The recoveries from the wells in an oilfield do not usually form a perfectly lognormal distribution. So the log probability plots of the recoveries usually do not exactly conform to the straight line that signifies lognormally distributed data. Certain types of deviation from the straight line can provide useful information about the oilwell recoveries.
A set of recoveries may differ from the lognormal
and all these cases have characteristic effects on the shape of the log probability plot. Some illustrative field cases are presented.
A quick review of the quality of a set of oil recovery figures can be made by preparing a log probability plot. Certain characteristic shapes of the plot may indicate that the data is incomplete or that it is not homogenous and should be disaggregated for further analysis.
A variable is said to be lognormally distributed if the logarithms of the variable are normally distributed1,2,3. Many reservoir properties have been found to be approximately lognormally distributed, for example formation thickness, core permeabilities, oil recoveries and field sizes1. This paper explores the significance of certain types of deviations from the lognormal.

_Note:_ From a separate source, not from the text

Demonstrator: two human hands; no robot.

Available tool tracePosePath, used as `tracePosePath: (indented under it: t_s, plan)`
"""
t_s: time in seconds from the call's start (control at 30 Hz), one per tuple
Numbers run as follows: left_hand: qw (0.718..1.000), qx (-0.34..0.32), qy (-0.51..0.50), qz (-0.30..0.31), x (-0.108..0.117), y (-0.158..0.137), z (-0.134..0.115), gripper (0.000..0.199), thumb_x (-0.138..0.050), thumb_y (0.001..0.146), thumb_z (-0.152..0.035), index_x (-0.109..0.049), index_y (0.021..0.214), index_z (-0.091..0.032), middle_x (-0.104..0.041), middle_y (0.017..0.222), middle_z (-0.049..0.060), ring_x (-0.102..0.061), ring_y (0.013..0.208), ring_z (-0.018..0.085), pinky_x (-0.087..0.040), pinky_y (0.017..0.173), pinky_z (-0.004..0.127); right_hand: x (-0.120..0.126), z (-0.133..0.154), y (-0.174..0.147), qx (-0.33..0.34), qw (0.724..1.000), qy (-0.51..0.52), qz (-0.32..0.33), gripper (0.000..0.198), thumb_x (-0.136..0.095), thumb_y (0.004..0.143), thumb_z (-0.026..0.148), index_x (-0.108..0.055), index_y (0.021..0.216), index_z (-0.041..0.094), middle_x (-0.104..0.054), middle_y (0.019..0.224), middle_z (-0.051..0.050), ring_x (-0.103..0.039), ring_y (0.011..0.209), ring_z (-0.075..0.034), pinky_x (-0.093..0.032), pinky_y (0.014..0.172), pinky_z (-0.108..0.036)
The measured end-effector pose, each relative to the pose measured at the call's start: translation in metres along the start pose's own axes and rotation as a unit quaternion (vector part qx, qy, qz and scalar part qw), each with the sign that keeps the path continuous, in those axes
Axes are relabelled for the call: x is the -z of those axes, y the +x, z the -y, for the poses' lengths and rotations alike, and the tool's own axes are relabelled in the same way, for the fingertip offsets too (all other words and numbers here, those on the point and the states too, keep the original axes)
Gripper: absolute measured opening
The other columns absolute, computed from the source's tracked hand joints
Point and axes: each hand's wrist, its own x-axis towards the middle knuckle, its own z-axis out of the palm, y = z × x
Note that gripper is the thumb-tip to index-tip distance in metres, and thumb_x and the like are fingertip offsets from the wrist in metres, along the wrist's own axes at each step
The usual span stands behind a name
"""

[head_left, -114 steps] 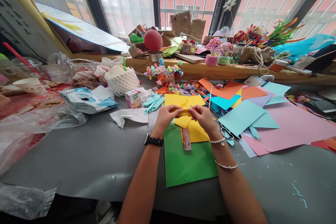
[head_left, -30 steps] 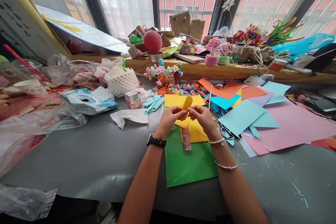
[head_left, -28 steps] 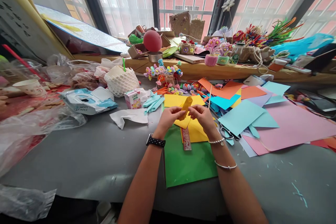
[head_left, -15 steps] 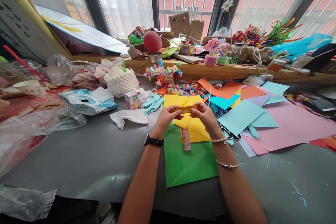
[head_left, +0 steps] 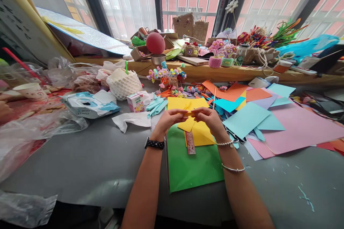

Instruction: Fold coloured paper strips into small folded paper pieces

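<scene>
Pinching 1 end of a folded yellow strip (head_left: 190,113) between thumb and fingers of left hand (head_left: 168,121). Gripping opposite end likewise with right hand (head_left: 211,118), fingertips of the 2 hands near each other. Holding strip roughly level, above loose yellow sheets (head_left: 204,134), at middle of grey table (head_left: 107,175). Partly hidden by fingers; too small to tell how folded.

Wearing dark dotted watch strap (head_left: 155,143) on left wrist; on right arm, beaded bracelet (head_left: 225,144) and plain bangle (head_left: 233,168).

Below hands: patterned ruler (head_left: 190,144), reaching past yellow paper onto green sheet (head_left: 193,175).

Right of right hand: scissors (head_left: 234,138), partly under pale blue sheets (head_left: 245,118). Farther right: large pink sheet (head_left: 306,127). Behind these: orange paper (head_left: 227,91).

Left of left hand: folded light-blue strips (head_left: 157,105), just beside small carton (head_left: 135,102); nearer, crumpled white tissue (head_left: 133,119). Beyond: wet-wipe pack (head_left: 87,105) and foam-netted round object (head_left: 124,85).

On wooden ledge (head_left: 199,73) behind: red ball (head_left: 155,43), resting over metal tin (head_left: 158,59). In front of ledge: small colourful craft flowers (head_left: 166,74).

At far left edge, partly cut off: another person's hand (head_left: 4,112).
</scene>
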Motion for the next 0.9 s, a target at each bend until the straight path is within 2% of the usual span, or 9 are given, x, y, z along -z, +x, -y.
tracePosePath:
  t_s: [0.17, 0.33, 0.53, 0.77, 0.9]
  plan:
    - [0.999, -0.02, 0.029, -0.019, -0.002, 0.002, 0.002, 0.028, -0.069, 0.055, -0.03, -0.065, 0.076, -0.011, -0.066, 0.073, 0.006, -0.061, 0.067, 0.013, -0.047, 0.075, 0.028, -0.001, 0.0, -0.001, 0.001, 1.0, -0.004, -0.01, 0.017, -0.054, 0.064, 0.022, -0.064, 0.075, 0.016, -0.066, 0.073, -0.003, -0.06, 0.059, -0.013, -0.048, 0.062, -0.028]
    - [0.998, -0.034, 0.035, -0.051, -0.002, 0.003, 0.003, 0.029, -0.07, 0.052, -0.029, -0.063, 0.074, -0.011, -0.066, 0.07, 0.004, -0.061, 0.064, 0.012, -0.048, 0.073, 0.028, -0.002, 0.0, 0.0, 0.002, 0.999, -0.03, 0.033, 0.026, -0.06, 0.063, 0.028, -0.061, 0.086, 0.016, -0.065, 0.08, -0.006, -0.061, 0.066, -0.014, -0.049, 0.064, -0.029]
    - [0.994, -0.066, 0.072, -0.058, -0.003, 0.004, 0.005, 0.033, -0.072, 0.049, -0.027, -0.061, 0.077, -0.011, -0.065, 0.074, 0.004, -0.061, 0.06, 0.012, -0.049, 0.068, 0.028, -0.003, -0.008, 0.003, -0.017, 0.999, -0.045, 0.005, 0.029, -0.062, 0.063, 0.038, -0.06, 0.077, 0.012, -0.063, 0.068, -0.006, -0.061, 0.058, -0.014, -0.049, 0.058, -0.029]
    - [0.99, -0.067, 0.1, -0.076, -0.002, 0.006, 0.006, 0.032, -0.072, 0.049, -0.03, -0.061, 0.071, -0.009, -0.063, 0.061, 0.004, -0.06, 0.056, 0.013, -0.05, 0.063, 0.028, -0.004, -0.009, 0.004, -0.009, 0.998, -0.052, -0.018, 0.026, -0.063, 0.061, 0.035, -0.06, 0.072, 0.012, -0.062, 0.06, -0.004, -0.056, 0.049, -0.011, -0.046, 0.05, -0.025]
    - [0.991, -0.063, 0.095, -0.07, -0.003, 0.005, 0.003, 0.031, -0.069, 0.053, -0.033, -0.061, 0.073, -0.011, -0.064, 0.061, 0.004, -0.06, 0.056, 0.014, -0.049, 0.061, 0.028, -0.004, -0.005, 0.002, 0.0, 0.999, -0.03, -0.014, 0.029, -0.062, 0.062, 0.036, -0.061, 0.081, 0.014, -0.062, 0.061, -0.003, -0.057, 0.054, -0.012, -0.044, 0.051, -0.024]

A log probability plot is similar to a normal probability plot except that a logarithmic scale is used to plot values of the variable. The cumulative frequency distribution of a lognormal distribution forms a straight line when displayed on a log probability plot. But for real oilfields, the oil recoveries usually are not exactly lognormal, and deviate from the straight line.
A plot may deviate from the straight line simply because the data is not exactly lognormal: the distribution may be skewed, with one tail longer than the other, or the peak of the distribution may be higher or lower than the lognormal. But the data may deviate from the straight line because it is incomplete. For example, the field may have had several owners, not all of whom were equally careful about recording oil recoveries. Also, the data may deviate from the straight line because it is not homogenous. For example, if the oilfield includes different reservoirs with very different producing characteristics, then it may be appropriate to separate the oil recovery data into sub groups before making cumulative distribution plots.
This paper presents sets of data which show how some of these types of deviation can be identified from the log probability plot.
Ideal Normal Distributions
Figure 1 shows the frequency distribution of three normal distributions with different means but the same standard deviation. These are examples of the famous bell curve or Gaussian distribution. Since the distributions are symmetric, for each distribution the peak represents the mean. It can be seen that distributions with different means are displaced laterally on the plot. Figure 2 shows the frequency distribution of three normal distributions with different standard deviations but the same mean. It can be seen that distributions with different standard deviations have different widths.